Column packing technology

Almost 50 years ago, Ron Majors, Ph.D. (retired, Agilent) developed Varian’s Micro Pack balanced density slurry technique for commercial packing of columns with small (10- and 5-μm diam) particles. Slurry packing involved dispersing with sonication of the column packing in a cocktail of brominated and heavier halocarbons. Varian’s Micro Pack technology was supported by protocols requiring empirical optimization for each column packing, tube diameter, etc.

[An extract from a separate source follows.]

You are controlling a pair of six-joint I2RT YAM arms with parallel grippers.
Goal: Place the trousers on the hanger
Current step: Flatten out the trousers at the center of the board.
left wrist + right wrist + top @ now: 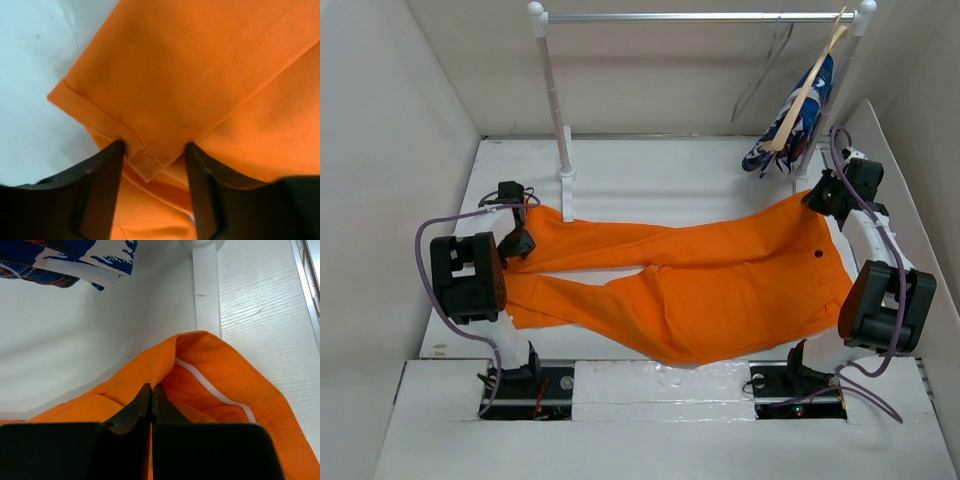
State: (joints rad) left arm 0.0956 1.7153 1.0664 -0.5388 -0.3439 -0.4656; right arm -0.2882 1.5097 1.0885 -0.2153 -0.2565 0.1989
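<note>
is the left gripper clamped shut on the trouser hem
No, the left gripper has its fingers apart, straddling the hem corner of the trousers.

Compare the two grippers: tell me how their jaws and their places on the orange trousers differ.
The left gripper has its jaws apart, with a hem corner of the trousers lying between them; the right gripper has its jaws pressed together on the waistband edge. The left gripper is at a leg end, the right gripper at the waist end, where the fabric stands up. Both sit at an edge of the same garment.
</note>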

Several lectures at HPLC 2014 showed that packing columns is still an empirical exercise. Yes, the particles are 80‒90% smaller, but Prof. Jim Jorgenson (University of North Carolina, Chapel Hill) showed that empiricism still rules. Interestingly, packing sub-twos(<2 μm diam) into long, narrow columns is favored by a Goldilocks formula on aggregation—too dispersed is not as good as thick slurry that appears to have moderate aggregation. But too big is bad. Further, in packing long capillaries, he broke the columns into thirds and tested each segment. The first segment was significantly more efficient than the middle or last thirds. In a bit of hand waving, he proposed that aggregates are effective in delivering close-packed assemblies to the column tube, where the high forces involved in the initial segment squish the particles into a close-packed arrangement. He also found that radial distribution of the particle size was not uniform when the column packings were not monodisperse.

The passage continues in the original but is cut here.